→ **Problem statement**
Pick out each line with the word "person" from the material that follows.

→ **Provided records**
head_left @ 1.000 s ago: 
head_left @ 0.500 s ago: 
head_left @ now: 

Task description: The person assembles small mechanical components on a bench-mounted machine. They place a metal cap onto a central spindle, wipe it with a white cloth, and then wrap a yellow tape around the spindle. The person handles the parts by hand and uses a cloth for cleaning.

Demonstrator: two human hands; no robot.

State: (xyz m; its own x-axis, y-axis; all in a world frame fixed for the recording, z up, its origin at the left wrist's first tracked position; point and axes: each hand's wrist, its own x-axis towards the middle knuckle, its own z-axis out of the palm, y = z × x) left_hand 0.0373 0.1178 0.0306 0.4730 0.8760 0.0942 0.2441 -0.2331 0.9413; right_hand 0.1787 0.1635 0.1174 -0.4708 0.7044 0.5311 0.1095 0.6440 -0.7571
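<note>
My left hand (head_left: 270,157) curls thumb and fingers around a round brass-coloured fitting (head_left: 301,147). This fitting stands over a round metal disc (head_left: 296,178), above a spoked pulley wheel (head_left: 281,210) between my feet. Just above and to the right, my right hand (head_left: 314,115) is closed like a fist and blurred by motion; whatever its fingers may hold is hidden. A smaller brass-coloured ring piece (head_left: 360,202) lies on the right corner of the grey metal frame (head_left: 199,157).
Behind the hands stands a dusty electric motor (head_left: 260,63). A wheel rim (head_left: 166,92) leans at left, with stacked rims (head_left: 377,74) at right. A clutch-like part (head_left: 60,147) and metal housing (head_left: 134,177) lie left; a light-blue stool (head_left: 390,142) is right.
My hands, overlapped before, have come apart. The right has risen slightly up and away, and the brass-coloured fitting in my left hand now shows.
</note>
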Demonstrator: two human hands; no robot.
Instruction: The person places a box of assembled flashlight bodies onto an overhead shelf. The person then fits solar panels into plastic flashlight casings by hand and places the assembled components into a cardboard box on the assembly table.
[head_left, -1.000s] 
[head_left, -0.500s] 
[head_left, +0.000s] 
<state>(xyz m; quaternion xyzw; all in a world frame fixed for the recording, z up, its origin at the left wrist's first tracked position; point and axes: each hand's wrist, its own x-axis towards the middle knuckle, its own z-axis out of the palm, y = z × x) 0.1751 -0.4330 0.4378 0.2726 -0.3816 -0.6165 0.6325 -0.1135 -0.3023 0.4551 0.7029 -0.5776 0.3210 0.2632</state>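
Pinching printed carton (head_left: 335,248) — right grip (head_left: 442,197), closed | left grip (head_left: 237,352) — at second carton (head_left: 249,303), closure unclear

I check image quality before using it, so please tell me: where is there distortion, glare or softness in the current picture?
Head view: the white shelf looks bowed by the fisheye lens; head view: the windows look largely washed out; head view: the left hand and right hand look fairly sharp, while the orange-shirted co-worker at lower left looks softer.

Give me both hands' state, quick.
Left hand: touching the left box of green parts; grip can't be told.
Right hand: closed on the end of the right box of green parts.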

→ **Result of this exercise**
Task description: The person assembles small mechanical components on a bench-mounted machine. They place a metal cap onto a central spindle, wipe it with a white cloth, and then wrap a yellow tape around the spindle. The person handles the parts by hand and uses a cloth for cleaning.
Instruction: The person places a box of assembled flashlight bodies onto an overhead shelf. The person then fits solar panels into plastic flashlight casings by hand and places the assembled components into a cardboard box on the assembly table.

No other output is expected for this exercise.